## WHAT YOU SHOULD DO
In this exercise, print only the lines of the records below from the one with "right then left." through the one with "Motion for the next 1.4", inclusive. Pictures are not part of the copy.

EXERCISE DATA Block Start

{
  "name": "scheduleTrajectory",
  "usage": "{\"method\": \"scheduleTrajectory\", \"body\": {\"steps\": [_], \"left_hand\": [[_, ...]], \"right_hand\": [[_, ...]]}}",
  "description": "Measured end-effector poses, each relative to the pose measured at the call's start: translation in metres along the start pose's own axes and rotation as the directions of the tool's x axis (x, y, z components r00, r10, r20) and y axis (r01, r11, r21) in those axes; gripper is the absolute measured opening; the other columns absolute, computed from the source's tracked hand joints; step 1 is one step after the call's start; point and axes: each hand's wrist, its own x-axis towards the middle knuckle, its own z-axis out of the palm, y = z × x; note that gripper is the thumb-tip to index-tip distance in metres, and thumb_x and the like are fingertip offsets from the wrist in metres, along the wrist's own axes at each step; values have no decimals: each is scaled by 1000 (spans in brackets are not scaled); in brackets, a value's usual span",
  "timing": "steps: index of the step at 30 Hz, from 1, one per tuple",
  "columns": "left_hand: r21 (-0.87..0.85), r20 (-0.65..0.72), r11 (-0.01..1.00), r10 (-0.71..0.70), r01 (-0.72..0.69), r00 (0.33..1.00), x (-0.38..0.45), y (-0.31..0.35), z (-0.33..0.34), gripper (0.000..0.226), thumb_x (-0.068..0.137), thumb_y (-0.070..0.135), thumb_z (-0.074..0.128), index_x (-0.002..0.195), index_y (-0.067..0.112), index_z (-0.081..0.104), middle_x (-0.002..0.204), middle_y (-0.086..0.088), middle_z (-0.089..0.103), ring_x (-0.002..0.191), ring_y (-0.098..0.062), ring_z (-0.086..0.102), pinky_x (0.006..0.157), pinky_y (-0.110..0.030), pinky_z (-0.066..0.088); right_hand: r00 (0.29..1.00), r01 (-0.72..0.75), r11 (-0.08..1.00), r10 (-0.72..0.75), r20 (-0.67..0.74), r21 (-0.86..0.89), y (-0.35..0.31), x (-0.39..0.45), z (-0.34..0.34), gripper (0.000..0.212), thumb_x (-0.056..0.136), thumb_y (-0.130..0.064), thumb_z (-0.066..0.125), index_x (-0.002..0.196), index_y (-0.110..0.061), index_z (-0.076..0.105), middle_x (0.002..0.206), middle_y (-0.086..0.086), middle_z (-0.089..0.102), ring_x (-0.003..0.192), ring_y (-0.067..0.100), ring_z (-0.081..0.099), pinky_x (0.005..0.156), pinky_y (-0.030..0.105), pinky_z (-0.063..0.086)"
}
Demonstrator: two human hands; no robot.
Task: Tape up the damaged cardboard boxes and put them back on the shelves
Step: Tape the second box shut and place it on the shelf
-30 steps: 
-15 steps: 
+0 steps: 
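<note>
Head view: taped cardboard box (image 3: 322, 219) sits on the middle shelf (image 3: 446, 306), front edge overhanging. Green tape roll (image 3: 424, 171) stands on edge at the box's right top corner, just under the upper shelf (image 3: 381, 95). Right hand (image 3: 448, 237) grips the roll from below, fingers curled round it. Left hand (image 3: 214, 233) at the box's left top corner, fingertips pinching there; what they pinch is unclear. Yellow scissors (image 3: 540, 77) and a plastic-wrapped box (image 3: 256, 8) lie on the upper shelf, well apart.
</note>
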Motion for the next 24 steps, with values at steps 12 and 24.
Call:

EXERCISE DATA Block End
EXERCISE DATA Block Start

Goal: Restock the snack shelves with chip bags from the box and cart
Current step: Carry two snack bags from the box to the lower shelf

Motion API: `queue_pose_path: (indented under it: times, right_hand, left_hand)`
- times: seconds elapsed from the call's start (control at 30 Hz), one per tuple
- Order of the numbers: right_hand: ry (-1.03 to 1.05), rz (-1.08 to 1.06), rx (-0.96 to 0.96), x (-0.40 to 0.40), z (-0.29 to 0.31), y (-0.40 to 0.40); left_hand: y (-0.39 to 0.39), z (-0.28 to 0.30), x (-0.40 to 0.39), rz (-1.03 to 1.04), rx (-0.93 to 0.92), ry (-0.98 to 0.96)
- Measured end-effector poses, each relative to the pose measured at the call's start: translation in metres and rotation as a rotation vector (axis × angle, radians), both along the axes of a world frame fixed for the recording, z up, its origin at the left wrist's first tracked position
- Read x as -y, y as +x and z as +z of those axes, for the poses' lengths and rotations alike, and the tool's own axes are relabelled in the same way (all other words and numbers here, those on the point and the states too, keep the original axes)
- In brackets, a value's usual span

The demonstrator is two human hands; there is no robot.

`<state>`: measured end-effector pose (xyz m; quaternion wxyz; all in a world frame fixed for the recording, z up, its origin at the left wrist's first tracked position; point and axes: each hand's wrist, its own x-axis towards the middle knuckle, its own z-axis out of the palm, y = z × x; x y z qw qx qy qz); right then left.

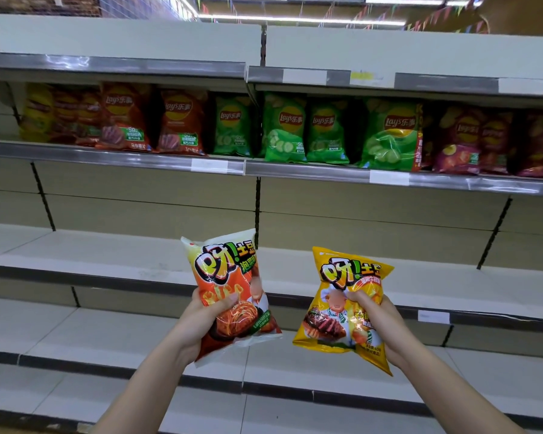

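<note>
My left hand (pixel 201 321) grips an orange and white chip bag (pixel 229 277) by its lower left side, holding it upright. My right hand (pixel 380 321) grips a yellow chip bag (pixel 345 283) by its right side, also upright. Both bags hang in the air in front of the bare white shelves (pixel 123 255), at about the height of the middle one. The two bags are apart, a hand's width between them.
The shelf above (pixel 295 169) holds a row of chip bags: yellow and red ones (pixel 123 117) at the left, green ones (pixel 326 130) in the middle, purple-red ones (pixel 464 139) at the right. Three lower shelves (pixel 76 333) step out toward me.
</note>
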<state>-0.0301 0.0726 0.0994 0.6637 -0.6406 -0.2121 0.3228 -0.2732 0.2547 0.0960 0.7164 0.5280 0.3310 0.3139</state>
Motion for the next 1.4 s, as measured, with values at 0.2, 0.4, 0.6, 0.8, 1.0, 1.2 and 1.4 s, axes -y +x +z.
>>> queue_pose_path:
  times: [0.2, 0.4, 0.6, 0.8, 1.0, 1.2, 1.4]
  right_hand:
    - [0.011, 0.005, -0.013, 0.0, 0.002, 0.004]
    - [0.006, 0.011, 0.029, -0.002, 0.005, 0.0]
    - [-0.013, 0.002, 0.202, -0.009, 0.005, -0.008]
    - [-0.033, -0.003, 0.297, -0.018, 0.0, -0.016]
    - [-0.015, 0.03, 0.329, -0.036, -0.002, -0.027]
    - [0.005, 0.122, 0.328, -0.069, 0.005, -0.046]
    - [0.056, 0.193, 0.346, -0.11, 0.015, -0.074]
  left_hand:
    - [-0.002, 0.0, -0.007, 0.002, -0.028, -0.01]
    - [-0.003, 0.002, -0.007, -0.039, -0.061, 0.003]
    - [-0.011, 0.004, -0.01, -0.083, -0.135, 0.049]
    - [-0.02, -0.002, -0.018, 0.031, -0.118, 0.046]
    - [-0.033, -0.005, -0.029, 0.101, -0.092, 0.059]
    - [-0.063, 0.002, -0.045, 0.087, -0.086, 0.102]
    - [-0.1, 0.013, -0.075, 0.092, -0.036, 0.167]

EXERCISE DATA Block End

## EXERCISE RESULT
`<state>`: measured end-effector pose (xyz m; quaternion wxyz; all in a world frame fixed for the recording, z up, its origin at the left wrist's first tracked position; point and axes: each hand's wrist, its own x-axis towards the middle knuckle, its own z-axis out of the palm, y = z × x; x y z qw qx qy qz); right then left.


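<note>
My left hand (pixel 201 321) grips an orange and white chip bag (pixel 229 277) by its lower left side, holding it upright. My right hand (pixel 380 321) grips a yellow chip bag (pixel 345 283) by its right side, also upright. Both bags hang in the air in front of the bare white shelves (pixel 123 255), at about the height of the middle one. The two bags are apart, a hand's width between them.
The shelf above (pixel 295 169) holds a row of chip bags: yellow and red ones (pixel 123 117) at the left, green ones (pixel 326 130) in the middle, purple-red ones (pixel 464 139) at the right. Three lower shelves (pixel 76 333) step out toward me.
</note>
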<state>-0.0301 0.0726 0.0994 0.6637 -0.6406 -0.2121 0.3228 -0.2732 0.2547 0.0960 0.7164 0.5280 0.3310 0.3139</state>
Motion for the next 1.4 s, as measured, with values at 0.2, 0.4, 0.6, 0.8, 1.0, 1.2 and 1.4 s, axes -y +x +z.

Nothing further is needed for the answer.